To the Editor:— Hebl’s response1to the case report by Koff et al. 2highlights the quagmire that anesthesiologists have been stuck in since the invention of the nerve stimulator. This quagmire is “How close can I get to the nerve?” Because mechanical trauma and the risk of intraneural injection are two risk factors we have control over, shouldn’t we be asking instead “How can I stay away from the nerve?”
Great regional anesthesiologists such as Winnie, Beck, and Dalens have published elegant block techniques using a detailed understanding of anatomy and fascial planes that do not require immediate proximity of the needle to the nerve.3–5Today, we can use high-resolution ultrasound to visualize nerves, blood vessels, and fascial planes. Why not use this new technology to position the needle accurately in a fascial plane containing the nerve rather than as the “visual equivalent of a nerve stimulator”? Small wonder that those still trying to “position the tip of the needle next to the nerve and get a donut sign” have not demonstrated any outcome differences using ultrasound techniques.
At the University of Utah (Salt Lake City, Utah), we have adopted the philosophy correctly stated by Marhofer et al. 6: “Nerves are not blocked by the needle but by the local anesthetic.” The results have been encouraging. All of our techniques for single and continuous nerve block placements are performed by injection into fascial planes containing the nerve and not by attempting to place the needle in close proximity to the nerve. We have performed more than 6,000 blocks using only ultrasound guidance, including more than 3,800 continuous catheters. A recent prospective study of 200 single and continuous interscalene blocks performed here using only ultrasound guidance showed a success rate of 99%, with only 1% of patients having mild, transient sensory deficits.7This is a considerable improvement over existing data for nerve stimulator techniques.8,9Our published data for 620 outpatients with ultrasound-guided femoral, sciatic, and interscalene catheters also show high success and low complications in comparison with nerve stimulator techniques.10As ultrasound gains more widespread application, additional outcome data will follow.

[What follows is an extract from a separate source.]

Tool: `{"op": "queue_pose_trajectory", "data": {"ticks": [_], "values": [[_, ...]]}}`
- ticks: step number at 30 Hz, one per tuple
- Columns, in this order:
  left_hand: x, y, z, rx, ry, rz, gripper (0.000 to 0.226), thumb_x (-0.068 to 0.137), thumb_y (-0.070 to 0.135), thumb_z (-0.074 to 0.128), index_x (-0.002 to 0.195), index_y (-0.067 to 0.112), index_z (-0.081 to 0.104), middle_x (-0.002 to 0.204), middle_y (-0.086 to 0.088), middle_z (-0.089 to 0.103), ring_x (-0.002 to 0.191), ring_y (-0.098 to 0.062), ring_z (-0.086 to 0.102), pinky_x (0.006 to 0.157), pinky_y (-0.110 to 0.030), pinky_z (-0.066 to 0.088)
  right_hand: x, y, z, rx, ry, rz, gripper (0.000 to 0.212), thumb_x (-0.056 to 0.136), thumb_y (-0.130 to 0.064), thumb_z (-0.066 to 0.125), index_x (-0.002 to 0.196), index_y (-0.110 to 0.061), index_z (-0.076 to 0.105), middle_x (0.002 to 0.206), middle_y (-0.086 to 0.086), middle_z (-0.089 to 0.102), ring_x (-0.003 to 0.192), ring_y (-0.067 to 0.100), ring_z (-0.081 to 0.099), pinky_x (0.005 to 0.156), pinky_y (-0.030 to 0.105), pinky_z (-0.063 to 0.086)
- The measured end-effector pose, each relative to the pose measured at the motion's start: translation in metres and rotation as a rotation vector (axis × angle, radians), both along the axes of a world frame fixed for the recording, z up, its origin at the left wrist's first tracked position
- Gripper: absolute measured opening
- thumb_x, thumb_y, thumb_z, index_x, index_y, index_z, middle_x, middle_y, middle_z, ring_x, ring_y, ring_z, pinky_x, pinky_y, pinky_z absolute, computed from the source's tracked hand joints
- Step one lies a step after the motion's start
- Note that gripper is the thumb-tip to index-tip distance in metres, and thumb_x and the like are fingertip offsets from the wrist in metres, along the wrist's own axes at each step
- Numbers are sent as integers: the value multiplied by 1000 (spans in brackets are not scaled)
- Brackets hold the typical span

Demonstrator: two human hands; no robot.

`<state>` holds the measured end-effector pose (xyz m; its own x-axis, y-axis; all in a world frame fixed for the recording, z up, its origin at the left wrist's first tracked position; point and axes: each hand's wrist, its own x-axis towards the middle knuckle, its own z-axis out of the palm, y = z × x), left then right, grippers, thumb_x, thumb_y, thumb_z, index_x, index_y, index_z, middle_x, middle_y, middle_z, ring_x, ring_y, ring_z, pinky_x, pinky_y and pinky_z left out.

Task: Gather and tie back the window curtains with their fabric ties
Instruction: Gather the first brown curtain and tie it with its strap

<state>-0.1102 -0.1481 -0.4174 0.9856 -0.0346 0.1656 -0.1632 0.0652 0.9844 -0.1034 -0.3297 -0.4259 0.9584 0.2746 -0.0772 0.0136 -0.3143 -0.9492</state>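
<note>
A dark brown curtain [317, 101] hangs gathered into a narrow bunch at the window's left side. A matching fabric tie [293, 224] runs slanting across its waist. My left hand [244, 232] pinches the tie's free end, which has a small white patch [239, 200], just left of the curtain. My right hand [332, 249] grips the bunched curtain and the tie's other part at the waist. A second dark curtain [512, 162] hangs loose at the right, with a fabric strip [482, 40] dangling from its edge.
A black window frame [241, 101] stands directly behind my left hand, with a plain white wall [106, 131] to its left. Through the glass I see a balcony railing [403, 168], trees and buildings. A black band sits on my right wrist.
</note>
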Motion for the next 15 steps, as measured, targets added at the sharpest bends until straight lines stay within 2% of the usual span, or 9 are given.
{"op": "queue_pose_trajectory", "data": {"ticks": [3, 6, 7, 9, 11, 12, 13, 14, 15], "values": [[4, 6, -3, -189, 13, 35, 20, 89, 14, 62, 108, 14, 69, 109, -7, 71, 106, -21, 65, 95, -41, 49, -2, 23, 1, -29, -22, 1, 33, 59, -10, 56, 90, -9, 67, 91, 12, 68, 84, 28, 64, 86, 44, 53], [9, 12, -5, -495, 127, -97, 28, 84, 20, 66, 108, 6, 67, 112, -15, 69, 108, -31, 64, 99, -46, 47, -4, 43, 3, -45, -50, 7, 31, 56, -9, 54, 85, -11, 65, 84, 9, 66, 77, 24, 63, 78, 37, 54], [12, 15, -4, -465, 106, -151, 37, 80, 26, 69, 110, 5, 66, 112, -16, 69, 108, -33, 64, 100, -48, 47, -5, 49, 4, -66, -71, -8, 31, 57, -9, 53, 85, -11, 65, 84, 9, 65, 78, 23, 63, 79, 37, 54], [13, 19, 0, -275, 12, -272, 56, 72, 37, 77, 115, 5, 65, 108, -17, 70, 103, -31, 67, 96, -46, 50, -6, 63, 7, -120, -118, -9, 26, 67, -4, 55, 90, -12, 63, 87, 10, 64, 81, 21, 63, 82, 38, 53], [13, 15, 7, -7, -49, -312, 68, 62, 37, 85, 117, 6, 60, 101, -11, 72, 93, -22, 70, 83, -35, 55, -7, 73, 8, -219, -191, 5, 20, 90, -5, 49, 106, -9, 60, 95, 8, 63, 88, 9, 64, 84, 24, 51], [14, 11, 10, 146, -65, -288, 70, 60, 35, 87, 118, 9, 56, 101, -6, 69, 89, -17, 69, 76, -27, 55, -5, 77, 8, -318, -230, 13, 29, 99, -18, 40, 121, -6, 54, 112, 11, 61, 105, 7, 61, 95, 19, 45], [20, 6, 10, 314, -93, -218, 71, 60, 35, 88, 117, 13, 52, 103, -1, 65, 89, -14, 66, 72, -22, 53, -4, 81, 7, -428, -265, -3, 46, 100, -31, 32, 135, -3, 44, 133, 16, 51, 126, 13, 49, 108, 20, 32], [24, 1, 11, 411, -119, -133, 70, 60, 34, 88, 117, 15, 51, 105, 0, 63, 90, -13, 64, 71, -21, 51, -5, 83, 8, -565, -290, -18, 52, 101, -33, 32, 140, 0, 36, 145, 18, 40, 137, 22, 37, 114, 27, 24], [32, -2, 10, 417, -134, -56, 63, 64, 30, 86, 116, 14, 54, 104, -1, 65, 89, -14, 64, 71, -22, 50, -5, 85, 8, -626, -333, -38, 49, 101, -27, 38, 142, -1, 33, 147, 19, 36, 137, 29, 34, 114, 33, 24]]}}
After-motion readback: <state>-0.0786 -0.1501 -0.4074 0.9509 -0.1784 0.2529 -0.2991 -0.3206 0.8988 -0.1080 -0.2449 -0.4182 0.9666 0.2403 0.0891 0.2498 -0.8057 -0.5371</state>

To say that ultrasound will not significantly improve patient safety is shortsighted. Many of the early techniques for ultrasound-guided blocks are still a variation on the nerve stimulator theme of “put the needle as close as possible to the nerve.” As we learn to use ultrasound to stay away from the nerve instead of getting close to it, we may be pleasantly surprised by the results. Dr. Hebl and others suggest that in ultrasound we have not found the “holy grail” of regional anesthesia.1,11In our opinion, it could be the “holy grail”; we simply must know how to use it.